> WORK TASK
Line tally for the word "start": count the lines below that contain it and reply with the number alone.

> SUPPLIED DATA

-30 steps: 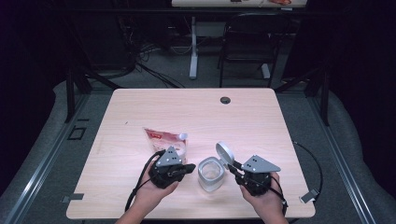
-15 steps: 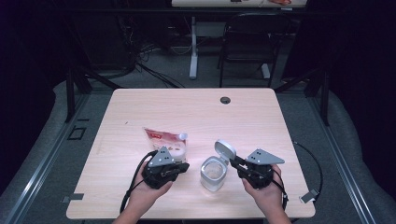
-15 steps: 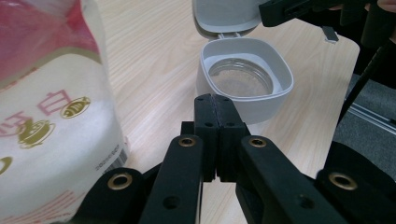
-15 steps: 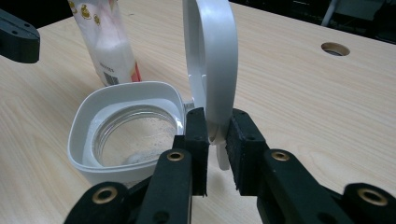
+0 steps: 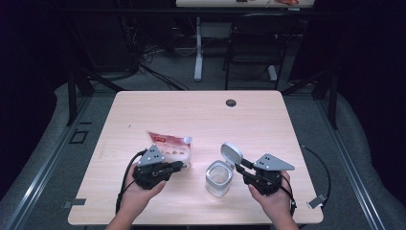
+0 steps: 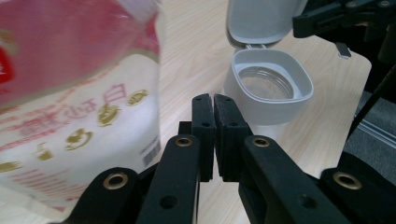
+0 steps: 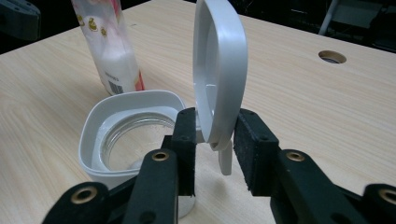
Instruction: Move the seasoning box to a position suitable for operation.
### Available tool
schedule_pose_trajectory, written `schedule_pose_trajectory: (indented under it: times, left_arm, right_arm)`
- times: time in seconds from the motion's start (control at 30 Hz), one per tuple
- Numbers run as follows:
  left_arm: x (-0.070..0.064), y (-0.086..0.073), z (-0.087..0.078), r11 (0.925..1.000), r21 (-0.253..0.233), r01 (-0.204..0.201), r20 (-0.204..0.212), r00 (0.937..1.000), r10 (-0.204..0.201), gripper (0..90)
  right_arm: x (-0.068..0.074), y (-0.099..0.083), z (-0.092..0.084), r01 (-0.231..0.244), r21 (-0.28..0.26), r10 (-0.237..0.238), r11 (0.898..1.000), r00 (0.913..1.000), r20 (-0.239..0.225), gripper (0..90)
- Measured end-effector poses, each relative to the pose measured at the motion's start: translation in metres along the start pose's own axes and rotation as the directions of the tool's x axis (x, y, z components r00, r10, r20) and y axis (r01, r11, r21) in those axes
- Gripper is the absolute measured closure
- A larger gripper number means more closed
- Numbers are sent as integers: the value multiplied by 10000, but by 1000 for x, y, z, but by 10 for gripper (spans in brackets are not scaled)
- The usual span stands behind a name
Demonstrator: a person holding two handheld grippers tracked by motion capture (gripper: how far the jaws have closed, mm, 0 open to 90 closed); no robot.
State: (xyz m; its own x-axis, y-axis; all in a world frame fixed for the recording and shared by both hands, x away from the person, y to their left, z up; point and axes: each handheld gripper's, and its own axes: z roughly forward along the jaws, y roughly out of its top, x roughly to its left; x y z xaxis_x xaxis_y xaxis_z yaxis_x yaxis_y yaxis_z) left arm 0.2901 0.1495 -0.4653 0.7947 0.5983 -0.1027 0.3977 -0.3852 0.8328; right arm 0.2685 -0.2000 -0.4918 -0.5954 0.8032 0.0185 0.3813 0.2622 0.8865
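My left tool (image 6: pixel 214 135) has its jaws almost pressed together with nothing between them; they have just parted a sliver. It sits just beside the red-and-white pouch (image 6: pixel 70 107) on the worktop (image 5: pixel 201 115). My right tool (image 7: pixel 215 149) has just been opening; its jaws now stand spread on either side of the raised grey lid (image 7: pixel 219 70), the pads no longer pinching it. The open jar (image 5: pixel 219 178) stands between my two hands.

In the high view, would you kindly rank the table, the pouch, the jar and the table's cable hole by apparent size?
1. table
2. pouch
3. jar, looking close to the pouch, so that order is unsure
4. cable hole
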Motion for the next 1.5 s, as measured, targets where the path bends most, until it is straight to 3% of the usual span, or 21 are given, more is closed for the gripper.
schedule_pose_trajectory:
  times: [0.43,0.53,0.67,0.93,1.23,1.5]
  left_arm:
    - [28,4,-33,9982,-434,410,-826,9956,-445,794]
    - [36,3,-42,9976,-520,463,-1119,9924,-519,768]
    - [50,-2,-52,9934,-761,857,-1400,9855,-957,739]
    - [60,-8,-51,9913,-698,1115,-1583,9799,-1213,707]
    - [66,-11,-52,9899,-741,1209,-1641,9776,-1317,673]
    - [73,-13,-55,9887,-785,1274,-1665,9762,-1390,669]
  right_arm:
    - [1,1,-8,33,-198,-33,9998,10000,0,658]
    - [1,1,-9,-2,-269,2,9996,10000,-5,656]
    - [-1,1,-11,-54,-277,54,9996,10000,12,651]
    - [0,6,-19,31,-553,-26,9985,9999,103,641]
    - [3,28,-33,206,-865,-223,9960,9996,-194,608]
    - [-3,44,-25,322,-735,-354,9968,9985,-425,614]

> TASK RESPONSE
2